▸ To do:
What lines in the data below mention the string "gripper"? Copy them out.

▸ Data extract:
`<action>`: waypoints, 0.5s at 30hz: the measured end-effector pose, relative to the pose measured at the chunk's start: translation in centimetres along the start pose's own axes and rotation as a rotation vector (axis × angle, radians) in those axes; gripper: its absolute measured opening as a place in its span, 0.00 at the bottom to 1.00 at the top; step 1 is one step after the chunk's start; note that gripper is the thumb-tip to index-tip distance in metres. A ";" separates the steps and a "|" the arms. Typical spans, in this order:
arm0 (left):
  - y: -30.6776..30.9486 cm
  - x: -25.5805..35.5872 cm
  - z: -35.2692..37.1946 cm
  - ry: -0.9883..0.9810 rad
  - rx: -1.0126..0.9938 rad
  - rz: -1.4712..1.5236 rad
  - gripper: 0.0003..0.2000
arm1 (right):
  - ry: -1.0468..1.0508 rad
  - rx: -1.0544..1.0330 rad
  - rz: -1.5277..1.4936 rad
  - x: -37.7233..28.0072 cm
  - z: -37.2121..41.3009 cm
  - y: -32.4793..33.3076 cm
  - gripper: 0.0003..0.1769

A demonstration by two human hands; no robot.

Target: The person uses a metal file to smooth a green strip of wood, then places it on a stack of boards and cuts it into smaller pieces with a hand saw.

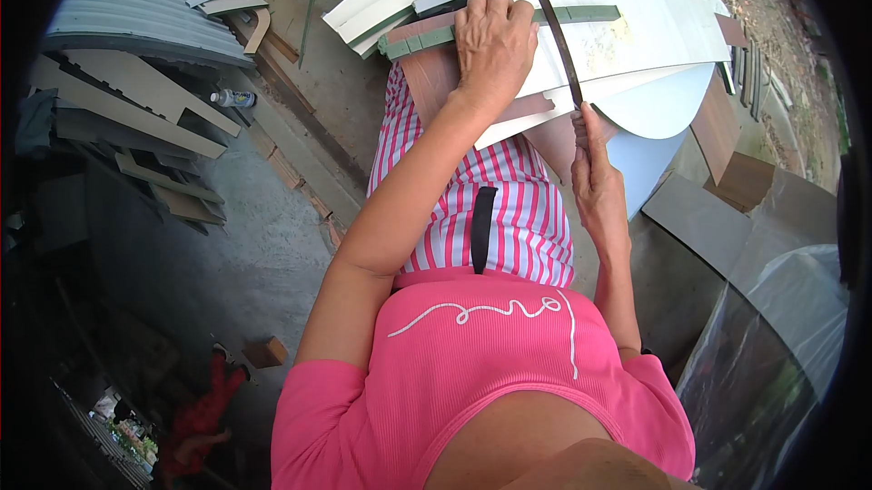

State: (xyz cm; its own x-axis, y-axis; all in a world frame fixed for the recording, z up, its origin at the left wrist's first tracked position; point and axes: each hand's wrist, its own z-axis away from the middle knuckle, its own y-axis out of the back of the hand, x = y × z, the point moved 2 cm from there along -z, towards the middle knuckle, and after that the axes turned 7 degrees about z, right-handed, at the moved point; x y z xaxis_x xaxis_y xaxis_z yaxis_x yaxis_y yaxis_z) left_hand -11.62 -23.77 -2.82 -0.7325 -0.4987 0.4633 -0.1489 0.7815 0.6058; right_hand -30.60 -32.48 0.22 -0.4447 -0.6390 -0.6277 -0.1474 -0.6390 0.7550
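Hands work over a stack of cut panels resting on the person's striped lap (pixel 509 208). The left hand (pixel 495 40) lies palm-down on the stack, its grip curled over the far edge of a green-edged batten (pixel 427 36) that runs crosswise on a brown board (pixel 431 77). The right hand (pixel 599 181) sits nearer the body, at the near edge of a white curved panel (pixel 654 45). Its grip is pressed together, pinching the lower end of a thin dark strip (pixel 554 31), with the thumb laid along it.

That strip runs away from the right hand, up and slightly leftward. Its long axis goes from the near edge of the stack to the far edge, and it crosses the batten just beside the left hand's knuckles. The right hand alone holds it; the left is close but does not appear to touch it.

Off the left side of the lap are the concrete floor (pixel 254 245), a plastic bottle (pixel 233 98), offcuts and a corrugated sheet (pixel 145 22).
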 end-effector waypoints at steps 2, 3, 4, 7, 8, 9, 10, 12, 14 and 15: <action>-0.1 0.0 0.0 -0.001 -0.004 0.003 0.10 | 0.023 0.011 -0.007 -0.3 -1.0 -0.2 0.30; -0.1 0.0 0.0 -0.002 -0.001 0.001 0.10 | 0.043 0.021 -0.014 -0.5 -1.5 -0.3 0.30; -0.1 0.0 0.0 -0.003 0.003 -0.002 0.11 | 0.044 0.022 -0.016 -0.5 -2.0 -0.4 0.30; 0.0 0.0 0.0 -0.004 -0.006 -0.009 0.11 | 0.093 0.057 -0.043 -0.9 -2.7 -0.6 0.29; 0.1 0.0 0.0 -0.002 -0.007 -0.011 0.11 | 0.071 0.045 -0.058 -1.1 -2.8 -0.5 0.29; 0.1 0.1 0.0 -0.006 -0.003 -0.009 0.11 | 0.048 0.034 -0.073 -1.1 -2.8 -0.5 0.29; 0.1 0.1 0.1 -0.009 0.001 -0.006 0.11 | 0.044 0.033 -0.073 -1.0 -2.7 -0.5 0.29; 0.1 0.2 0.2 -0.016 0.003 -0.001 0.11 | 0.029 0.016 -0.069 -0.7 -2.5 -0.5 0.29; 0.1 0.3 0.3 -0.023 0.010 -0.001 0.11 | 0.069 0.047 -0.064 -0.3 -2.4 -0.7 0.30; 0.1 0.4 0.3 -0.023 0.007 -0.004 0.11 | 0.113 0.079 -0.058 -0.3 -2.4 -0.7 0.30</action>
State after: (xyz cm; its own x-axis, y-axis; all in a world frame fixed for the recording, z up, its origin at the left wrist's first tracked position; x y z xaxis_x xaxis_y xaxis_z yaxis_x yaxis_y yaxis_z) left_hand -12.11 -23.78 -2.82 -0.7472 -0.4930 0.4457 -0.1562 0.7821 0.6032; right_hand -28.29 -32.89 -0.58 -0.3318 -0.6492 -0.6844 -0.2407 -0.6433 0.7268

▸ Solution:
`<action>`: waypoints, 0.5s at 30hz: the measured end-effector pose, relative to the pose measured at the chunk's start: translation in centimetres along the start pose's own axes and rotation as a rotation vector (axis × angle, radians) in those axes; gripper: its absolute measured opening as a place in its span, 0.00 at the bottom to 1.00 at the top; step 1 is one step after the chunk's start; note that gripper is the thumb-tip to index-tip distance in metres. A ";" separates the steps and a "|" the arms. Typical spans, in this order:
  - gripper: 0.0003..0.2000
  - gripper: 0.0003..0.1769

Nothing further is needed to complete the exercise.